● **WHAT IS REQUIRED**
Every line of the data below is to be retyped exactly.

● **DATASET SECTION**
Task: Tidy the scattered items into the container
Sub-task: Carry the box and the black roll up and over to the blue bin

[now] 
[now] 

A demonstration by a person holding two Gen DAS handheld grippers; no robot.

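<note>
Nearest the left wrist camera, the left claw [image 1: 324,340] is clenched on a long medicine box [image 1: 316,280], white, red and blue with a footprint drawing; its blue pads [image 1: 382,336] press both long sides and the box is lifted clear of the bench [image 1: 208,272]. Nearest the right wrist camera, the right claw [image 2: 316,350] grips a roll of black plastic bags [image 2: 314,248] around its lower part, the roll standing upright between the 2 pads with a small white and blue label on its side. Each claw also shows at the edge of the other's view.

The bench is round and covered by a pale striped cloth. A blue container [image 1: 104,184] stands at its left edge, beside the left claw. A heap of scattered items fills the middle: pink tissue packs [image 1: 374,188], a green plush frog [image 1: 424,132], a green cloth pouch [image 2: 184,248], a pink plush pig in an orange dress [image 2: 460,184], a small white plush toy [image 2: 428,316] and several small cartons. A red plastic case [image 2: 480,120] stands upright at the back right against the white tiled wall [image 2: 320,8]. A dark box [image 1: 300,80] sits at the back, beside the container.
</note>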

● **SOLVED PROBLEM**
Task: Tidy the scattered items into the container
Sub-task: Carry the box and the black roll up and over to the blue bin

[now] 
[now] 

A demonstration by a person holding two Gen DAS handheld grippers; no robot.

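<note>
Nearest the left wrist camera, the left claw [image 1: 324,340] is clenched on a long medicine box [image 1: 316,280], white, red and blue with a footprint drawing; its blue pads [image 1: 382,336] press both long sides and the box is lifted clear of the bench [image 1: 208,272]. Nearest the right wrist camera, the right claw [image 2: 316,350] grips a roll of black plastic bags [image 2: 314,248] around its lower part, the roll standing upright between the 2 pads with a small white and blue label on its side. Each claw also shows at the edge of the other's view.

The bench is round and covered by a pale striped cloth. A blue container [image 1: 104,184] stands at its left edge, beside the left claw. A heap of scattered items fills the middle: pink tissue packs [image 1: 374,188], a green plush frog [image 1: 424,132], a green cloth pouch [image 2: 184,248], a pink plush pig in an orange dress [image 2: 460,184], a small white plush toy [image 2: 428,316] and several small cartons. A red plastic case [image 2: 480,120] stands upright at the back right against the white tiled wall [image 2: 320,8]. A dark box [image 1: 300,80] sits at the back, beside the container.
</note>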

The answer given is complete.